== What is required ==
Only the lines containing "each" should appear in the answer, copied from the listing below.

== Dataset section ==
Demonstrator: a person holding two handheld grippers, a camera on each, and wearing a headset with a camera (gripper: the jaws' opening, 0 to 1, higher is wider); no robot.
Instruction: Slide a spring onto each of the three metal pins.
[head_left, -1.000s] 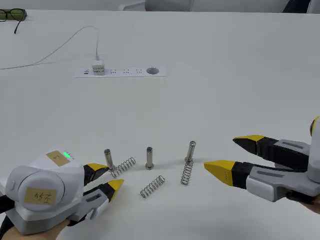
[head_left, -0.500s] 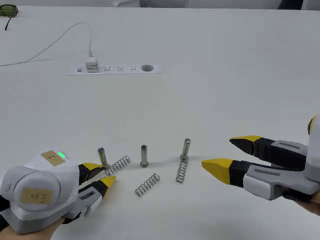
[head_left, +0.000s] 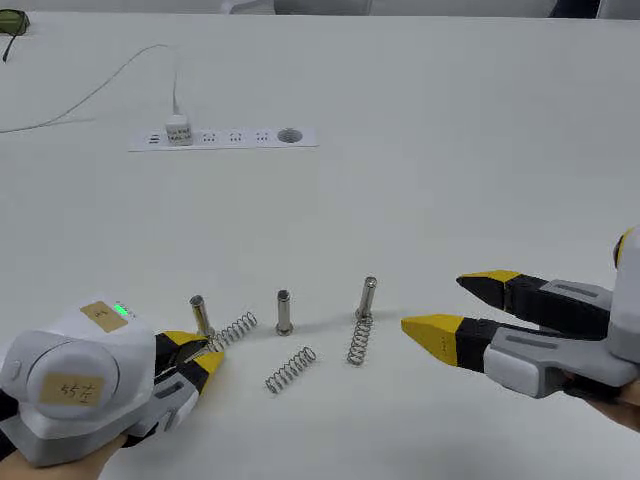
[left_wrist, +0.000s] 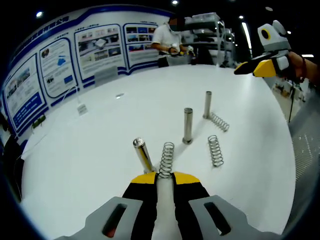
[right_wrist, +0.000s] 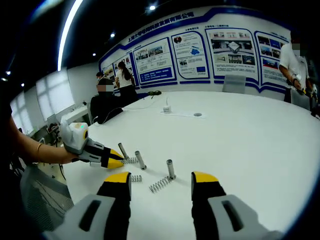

== Worked solution ==
Demonstrator: a person holding two handheld grippers, a camera on each, and wearing a headset with a camera (gripper: the jaws' opening, 0 to 1, higher is wider); no robot.
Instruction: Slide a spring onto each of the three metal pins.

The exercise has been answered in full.